THERE have been many ineffective campaigns against deaths in police custody in the past, and we should like to hope that the present public outrage will lead to some concrete steps to rid the country’s criminal justice system of one of its major flaws.
The signs, though, are not very promising. A man’s death in custody was attributed to a heart attack and a woman’s to haemorrhage. Death caused by fear of torture cannot be accepted as natural. A police comment on Salahuddin’s death by torture was that he was making big money, ie torturing him was justified. Now the use of smartphones at police stations has been banned across Punjab; this will not end torture in custody. In fact, people will be deprived of a source of information about police excesses. Obviously, police officers, at least many of them, are surprised at the outcry over a routine practice that has always been known to the top police echelons and the government — in fact, has often been encouraged by both.
The recent excesses by the Punjab police include deaths in police stations and torture at unauthorised detention centres. Let us begin with the first category of incidents.
Deaths in police custody occur when suspects succumb to torture, which is all that investigation and interrogation mean. All suspects are tortured to extract confession. No article of the Constitution is abused more than Article 14 (2) which, unfortunately, bars torture only if it is used to extract evidence.
There is evidence to establish that there have been alliances between politicians and policemen to kill citizens.
The way the law enforcement agencies have been kept unaware of modern, non-violent means of investigation betrays a streak of sadism in the state’s mindset. Deaths at police stations will continue so long as the archaic, torture-based methods of investigation remain in vogue.
That suspects are often tortured at unauthorised places of detention has been known to the government and citizens for decades. These torture dens have been found in police functionaries’ official quarters, rented premises and even in a mosque.
Some years ago, a private torture chamber, complete with an array of instruments of torture, was discovered in a posh locality of Lahore. The matter came up before the Lahore High Court. Senior police officers succeeded in confusing the issue by pleading a shortage of police stations, which, incidentally, was true. Police stations had been set up in the Punjab capital in one-room shops and in houses taken over without the owners’ permission. The high court proceedings failed to chastise the defiant officials. However, the furore in public circles made them somewhat more careful, though they have not completely gone out of business.
Recently, an HRCP councillor went to a police station to look into a torture complaint. A junior official told him that the detainee was present within the police station, but the SHO who had just arrived had confidently declared, “No, I am keeping the criminal at a private house to expedite the investigation”.

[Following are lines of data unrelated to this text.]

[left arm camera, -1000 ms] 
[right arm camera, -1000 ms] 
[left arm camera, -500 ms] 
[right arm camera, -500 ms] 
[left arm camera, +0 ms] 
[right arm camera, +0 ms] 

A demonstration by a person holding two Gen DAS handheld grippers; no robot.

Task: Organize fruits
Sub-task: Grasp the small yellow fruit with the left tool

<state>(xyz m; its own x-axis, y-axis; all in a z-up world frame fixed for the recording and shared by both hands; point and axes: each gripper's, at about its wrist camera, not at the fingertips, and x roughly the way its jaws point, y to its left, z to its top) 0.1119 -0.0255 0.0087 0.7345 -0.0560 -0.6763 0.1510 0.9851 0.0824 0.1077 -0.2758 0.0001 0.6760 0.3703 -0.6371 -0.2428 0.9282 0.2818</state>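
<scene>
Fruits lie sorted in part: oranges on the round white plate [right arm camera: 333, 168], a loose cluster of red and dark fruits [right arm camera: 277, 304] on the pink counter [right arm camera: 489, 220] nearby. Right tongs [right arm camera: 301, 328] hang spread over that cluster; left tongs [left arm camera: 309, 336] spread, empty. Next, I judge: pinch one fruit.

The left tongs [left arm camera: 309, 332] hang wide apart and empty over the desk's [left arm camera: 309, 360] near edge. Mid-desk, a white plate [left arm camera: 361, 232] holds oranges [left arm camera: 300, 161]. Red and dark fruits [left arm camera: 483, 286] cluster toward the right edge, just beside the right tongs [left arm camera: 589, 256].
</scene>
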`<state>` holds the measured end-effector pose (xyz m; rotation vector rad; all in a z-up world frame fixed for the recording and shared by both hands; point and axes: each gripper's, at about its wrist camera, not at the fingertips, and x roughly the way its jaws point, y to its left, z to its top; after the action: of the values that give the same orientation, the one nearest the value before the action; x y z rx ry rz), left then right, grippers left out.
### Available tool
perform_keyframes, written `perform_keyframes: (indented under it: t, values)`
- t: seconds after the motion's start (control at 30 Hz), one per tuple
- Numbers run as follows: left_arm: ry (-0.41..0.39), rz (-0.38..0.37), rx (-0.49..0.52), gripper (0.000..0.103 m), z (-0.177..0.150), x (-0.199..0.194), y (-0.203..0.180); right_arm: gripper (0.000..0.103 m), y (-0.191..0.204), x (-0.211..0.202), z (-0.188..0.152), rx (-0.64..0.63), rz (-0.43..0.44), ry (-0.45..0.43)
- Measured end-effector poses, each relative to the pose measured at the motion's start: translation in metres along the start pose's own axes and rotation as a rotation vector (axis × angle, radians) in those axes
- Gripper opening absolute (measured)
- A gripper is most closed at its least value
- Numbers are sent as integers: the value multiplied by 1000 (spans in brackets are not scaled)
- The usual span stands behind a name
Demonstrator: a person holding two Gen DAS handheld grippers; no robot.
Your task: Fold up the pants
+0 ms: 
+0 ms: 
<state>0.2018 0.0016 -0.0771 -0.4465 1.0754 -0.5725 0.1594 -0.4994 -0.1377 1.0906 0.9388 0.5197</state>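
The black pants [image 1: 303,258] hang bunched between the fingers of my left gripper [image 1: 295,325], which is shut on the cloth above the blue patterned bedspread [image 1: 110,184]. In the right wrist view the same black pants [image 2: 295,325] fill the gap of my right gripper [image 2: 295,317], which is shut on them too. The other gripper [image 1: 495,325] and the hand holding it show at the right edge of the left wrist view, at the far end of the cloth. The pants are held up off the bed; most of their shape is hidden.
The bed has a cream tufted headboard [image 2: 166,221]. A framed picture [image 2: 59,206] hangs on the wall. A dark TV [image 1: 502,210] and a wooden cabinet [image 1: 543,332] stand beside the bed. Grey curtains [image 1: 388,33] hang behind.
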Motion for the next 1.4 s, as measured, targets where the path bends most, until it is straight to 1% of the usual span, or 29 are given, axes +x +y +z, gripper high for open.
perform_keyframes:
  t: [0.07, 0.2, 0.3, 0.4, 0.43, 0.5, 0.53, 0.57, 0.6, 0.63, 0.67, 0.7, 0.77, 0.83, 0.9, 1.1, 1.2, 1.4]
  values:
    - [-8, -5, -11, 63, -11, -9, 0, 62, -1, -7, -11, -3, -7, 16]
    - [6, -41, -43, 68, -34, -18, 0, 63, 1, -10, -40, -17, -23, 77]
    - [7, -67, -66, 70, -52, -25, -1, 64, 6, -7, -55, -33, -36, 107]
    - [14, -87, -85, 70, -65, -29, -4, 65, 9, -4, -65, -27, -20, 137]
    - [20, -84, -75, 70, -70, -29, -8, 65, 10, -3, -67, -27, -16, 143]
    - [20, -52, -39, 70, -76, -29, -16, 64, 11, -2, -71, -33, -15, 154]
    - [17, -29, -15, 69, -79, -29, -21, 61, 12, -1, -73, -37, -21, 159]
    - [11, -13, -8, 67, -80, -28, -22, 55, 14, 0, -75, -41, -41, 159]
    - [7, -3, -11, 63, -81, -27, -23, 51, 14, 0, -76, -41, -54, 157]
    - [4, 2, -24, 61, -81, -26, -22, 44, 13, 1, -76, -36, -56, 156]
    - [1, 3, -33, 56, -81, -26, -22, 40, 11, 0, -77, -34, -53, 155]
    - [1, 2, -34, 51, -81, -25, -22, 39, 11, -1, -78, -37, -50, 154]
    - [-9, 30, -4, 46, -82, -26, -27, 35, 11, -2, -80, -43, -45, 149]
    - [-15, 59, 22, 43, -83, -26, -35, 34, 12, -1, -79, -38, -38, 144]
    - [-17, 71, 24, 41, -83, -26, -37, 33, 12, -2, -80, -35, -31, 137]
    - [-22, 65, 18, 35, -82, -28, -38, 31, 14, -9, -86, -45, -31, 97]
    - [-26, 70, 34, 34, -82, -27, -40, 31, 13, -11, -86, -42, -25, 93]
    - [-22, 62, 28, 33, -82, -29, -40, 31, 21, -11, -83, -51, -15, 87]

The question as to why it has not been possible to eradicate custodial deaths can be dealt with on two planes. Firstly there is a mountain of evidence to establish that there have been alliances between irresponsible political authorities and trigger-happy policemen to kill citizens in prisons and in the streets. If politicians in power can deal with their critics/rivals without wanting them killed in police encounters, this form of custodial death could decline substantially.

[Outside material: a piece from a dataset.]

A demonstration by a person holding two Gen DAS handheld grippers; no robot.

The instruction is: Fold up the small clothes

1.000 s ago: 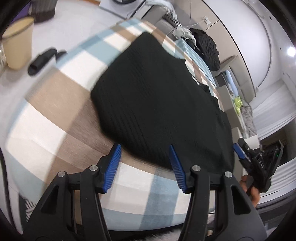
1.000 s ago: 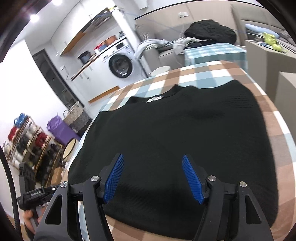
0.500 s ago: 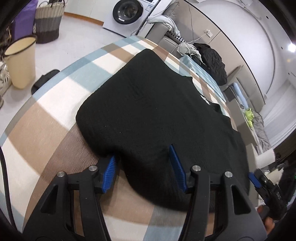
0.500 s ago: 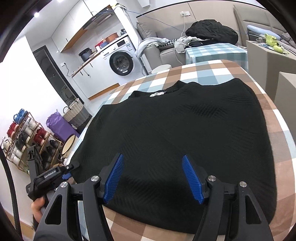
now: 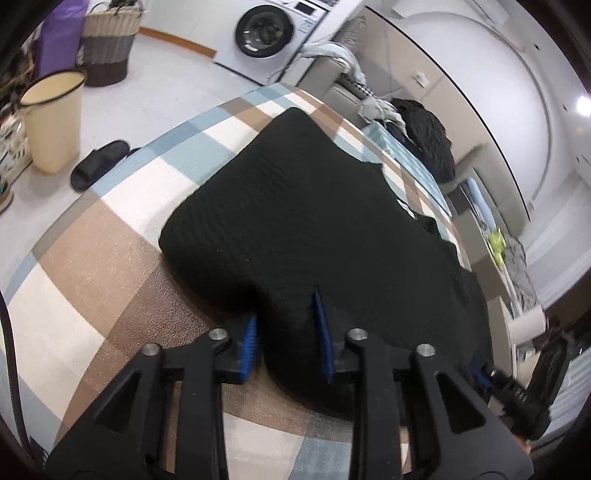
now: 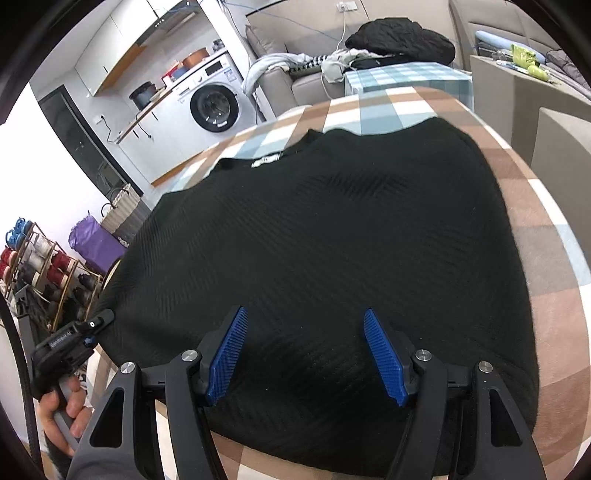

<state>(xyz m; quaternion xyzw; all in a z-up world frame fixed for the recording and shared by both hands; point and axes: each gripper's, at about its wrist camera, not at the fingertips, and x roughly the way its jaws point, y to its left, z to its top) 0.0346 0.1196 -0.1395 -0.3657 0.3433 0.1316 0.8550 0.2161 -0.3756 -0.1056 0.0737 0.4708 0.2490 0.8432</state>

Secondly, a mess has been made of police reform. Many reform proposals were debated over the past five decades, while the files have been gathering dust. For decades, the British-made Police Act of 1961 was denounced as unsuitable for a free and democratic Pakistan, but no attempt was made to discard it till 2002 when the new Police Order was enforced. This law was never sincerely implemented though. The security of tenure granted to the provincial police chiefs was withdrawn and the chief minister who got this done replaced the provincial police chief several times within a year. The scheme of public oversight through citizens’ liaison and complaint commissions was never properly enforced. The section about action on public complaints was deleted. Now, different provinces are relying on heavily doctored versions of the Police Order or the Act of 1861.
The country surely needs a new people-friendly police law that will offer citizens firm protection against custodial death.
The roots of custodial death, however, lie outside the police domain. For about a decade, the state has been lowering its respect for citizens’ rights to life, liberty and security. Laws have been made to provide for long periods of detention without trial. The killing of journalists and other human rights defenders, as well as enforced disappearances, are glossed over without remorse. The state is not bothered about a moral justification for its system of rule, and relies more on force than reason. It has also become more vengeful than ever.
As a result, people are becoming more and more violent and brutalised. They cannot settle even petty differences through peaceful exchanges, and reason has been replaced with firepower. Children are beaten to death by parents and teachers. Besides, protesters against custodial deaths are limited to the victims’ families. No death in custody has bought the people out into the streets in thousands, as happens in many other parts of the world.
A bill to ban corporal punishment has been pending in the Senate for years for want of clearance by the Council of Islamic Ideology and the relevant Senate committee’s approval. What will the world say about a country where corporal punishment is defended as part of the people’s (or some senators’) culture?
Death in custody, killing of children by parents and teachers, and pumping of bullets into the corpses of missing persons are symptoms of a terribly sick society and a state that has lost its way. Nothing short of radical changes in the system of governance and social structures will enable the people of Pakistan to redeem themselves as a civilised community.